Data shown START

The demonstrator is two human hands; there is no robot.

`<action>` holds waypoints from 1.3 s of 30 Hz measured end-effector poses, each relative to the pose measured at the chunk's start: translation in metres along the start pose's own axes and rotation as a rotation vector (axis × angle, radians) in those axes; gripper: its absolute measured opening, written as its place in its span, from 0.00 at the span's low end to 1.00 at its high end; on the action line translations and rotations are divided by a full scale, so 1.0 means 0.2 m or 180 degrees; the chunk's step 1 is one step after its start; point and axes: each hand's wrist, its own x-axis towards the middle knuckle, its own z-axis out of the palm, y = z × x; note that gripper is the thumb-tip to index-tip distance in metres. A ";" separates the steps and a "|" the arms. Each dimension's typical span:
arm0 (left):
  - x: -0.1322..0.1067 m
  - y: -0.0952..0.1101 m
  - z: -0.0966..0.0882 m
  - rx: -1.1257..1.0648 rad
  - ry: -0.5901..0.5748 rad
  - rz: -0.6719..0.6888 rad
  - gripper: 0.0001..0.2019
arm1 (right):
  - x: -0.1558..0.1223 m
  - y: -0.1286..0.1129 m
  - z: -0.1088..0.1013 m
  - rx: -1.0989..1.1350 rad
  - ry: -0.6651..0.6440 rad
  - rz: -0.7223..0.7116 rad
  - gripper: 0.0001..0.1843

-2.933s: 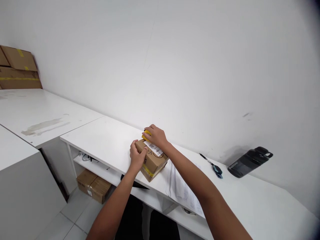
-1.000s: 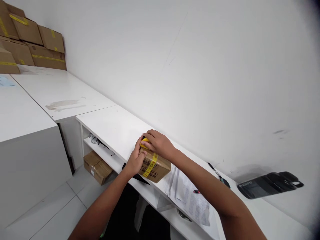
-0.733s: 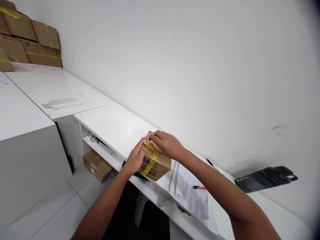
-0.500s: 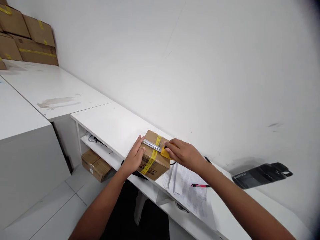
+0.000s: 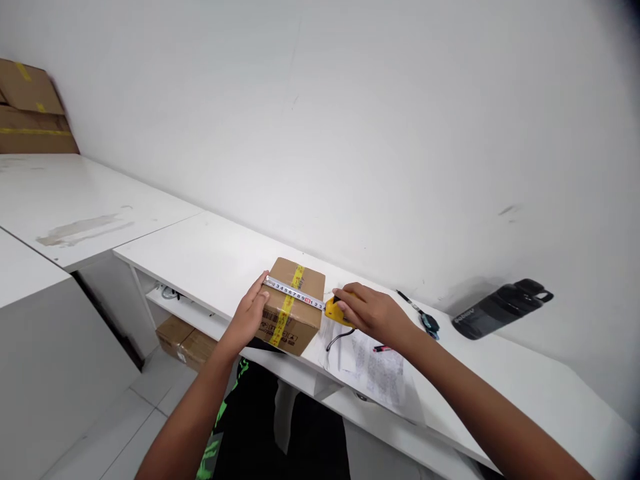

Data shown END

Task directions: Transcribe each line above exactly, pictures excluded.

Response to this task:
The demonstrator is two human hands; there is no robot.

`<action>` holds waypoints from 1.3 s of 30 Hz measured end-effector poses, each relative to the pose measured at the chunk's start: translation in metres along the start pose's own axes and rotation as a rotation vector (axis × angle, radians) in those axes; gripper: its absolute measured opening, written as its place in its span, from 0.00 at the span's low end to 1.00 at its high end; on the action line translations and rotations are divided by a full scale, so 1.0 means 0.2 m or 180 degrees; the chunk's step 1 is one step after its start; point and axes: each hand's wrist, its own x-axis towards the middle knuckle, its own z-axis out of the palm, y = z × x; note that gripper is the thumb-tip to index-tip distance in metres. A ";" separates the steps and a "|" the arms. Each dimension's typical span:
arm0 (left):
  - x: -0.1322..0.1067 m
  - y: -0.0952..0.1101 m
  - z: -0.0966..0.0882 m
  - rx: -1.1257..1.0648 rad
  - ry: -0.5901..0.5748 rad
  - rz: -0.6719..0.6888 rad
  - gripper: 0.0001..0.2019
arm1 (right):
  - x: -0.1558..0.1223 m
  - y: -0.1286..0.1129 m
  - z: -0.1088..0.1013 m
  - rx: -1.0989..1.1350 rad
  - ry: -0.6651..0.6440 rad
  - rz: -0.7223..0.7116 rad
  - gripper: 0.0001..0.1843

-2.933s: 
-1.000s: 
-0.733s: 
-0.500s: 
+0.000s: 

The submitted response is complete.